_Description of the task_
Return the listing below exactly, with the pictures dropped.

_Supplied data_

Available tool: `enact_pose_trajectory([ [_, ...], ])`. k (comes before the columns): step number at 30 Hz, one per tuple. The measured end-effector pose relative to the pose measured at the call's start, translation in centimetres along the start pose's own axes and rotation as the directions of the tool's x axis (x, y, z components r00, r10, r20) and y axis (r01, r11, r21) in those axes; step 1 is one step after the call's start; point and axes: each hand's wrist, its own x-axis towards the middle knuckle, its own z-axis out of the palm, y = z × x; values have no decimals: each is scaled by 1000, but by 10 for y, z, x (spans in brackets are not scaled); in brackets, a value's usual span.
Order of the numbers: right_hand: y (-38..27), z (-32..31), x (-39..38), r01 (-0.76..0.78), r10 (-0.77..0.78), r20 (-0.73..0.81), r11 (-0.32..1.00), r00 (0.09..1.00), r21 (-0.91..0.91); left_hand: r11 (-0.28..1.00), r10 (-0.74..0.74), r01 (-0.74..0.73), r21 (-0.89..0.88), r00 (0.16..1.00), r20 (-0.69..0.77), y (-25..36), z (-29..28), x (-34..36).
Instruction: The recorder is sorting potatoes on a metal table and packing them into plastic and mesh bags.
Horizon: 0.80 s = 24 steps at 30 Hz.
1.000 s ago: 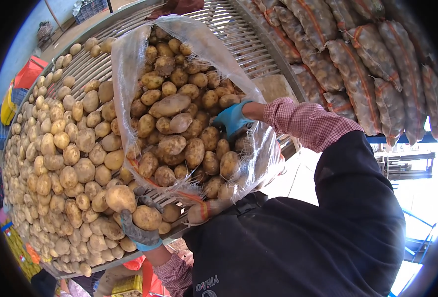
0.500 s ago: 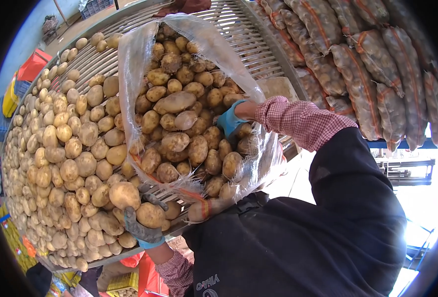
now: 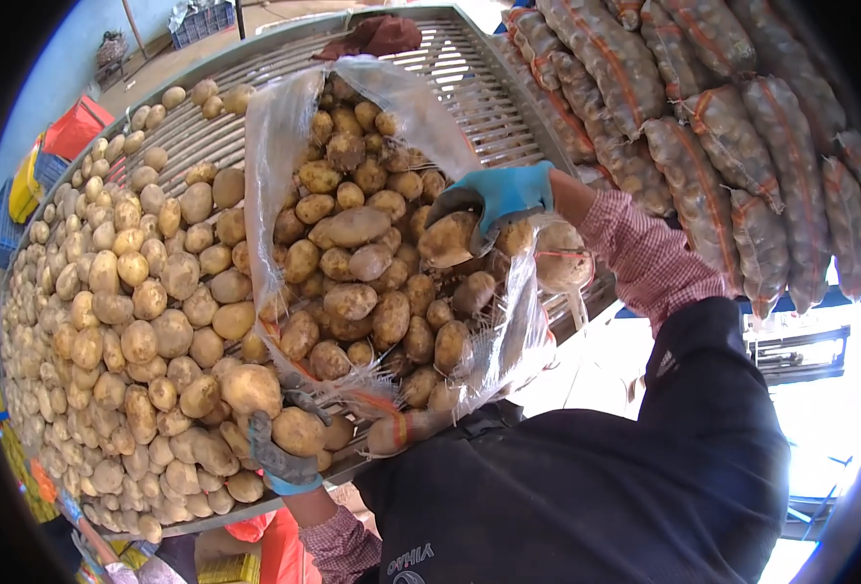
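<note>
A sack [image 3: 274, 136] of translucent plastic mesh lies open on the slatted metal table, full of soil-marked potatoes [image 3: 349, 302]. Over its right side is my right hand [image 3: 508, 195] in a blue glove, its fingers curved round a large potato [image 3: 450, 239] above the others. Down at the table's near edge, my left hand [image 3: 282, 461], in a grey-palmed blue glove, is closed round a potato [image 3: 297, 431]. A bigger pale potato [image 3: 251, 389] rests against that hand's fingertips. Potatoes hide part of the left fingers.
Loose potatoes [image 3: 138, 341] cover the left of the slatted table [image 3: 479, 73]. A dark red cloth [image 3: 377, 36] lies at its far edge. Filled mesh sacks [image 3: 693, 175] are stacked at the right. Another person's arm [image 3: 99, 545] shows at the lower left.
My right hand has risen out of the sack's potatoes, with a large potato now in its grasp. The left hand stays round its potato, nearly unmoved.
</note>
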Motion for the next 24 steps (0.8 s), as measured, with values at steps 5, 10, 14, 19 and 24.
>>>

_Answer section_
Available tool: `enact_pose_trajectory([ [_, ...], ])`. k (comes before the columns): step number at 30 Hz, one per tuple. The measured end-effector pose relative to the pose measured at the call's start, translation in centimetres along the start pose's own axes and rotation as the directions of the tool's x axis (x, y, z components r00, r10, r20) and y axis (r01, r11, r21) in those axes; step 1 is one step after the call's start; point and axes: each hand's wrist, its own x-axis towards the middle knuckle, its own z-axis out of the palm, y = z × x; values have no decimals: each is scaled by 1000, but by 10 for y, z, x (spans in brackets are not scaled); in brackets, a value's usual span.
Order of the numbers: right_hand: y (-38..27), z (-32..31), x (-39..38), r01 (-0.76..0.78), r10 (-0.77..0.78), r20 (-0.73..0.81), r11 (-0.32..1.00), r00 (0.09..1.00), r21 (-0.91..0.91); left_hand: r11 (-0.28..1.00), r10 (-0.74..0.74), r01 (-0.74..0.73), r21 (-0.89..0.88), r00 (0.16..1.00), r20 (-0.69..0.77), y (-25..36), z (-29..28), x (-34..36).
Instruction: The recorder is sorting potatoes on a metal table and packing them into plastic and mesh bags.
Horizon: 0.80 s = 24 steps at 30 Hz.
1.000 s ago: 
0.500 s ago: 
now: 
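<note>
A sack [image 3: 274, 136] of translucent plastic mesh lies open on the slatted metal table, full of soil-marked potatoes [image 3: 349, 302]. Over its right side is my right hand [image 3: 508, 195] in a blue glove, its fingers curved round a large potato [image 3: 450, 239] above the others. Down at the table's near edge, my left hand [image 3: 282, 461], in a grey-palmed blue glove, is closed round a potato [image 3: 297, 431]. A bigger pale potato [image 3: 251, 389] rests against that hand's fingertips. Potatoes hide part of the left fingers.
Loose potatoes [image 3: 138, 341] cover the left of the slatted table [image 3: 479, 73]. A dark red cloth [image 3: 377, 36] lies at its far edge. Filled mesh sacks [image 3: 693, 175] are stacked at the right. Another person's arm [image 3: 99, 545] shows at the lower left.
My right hand has risen out of the sack's potatoes, with a large potato now in its grasp. The left hand stays round its potato, nearly unmoved.
</note>
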Motion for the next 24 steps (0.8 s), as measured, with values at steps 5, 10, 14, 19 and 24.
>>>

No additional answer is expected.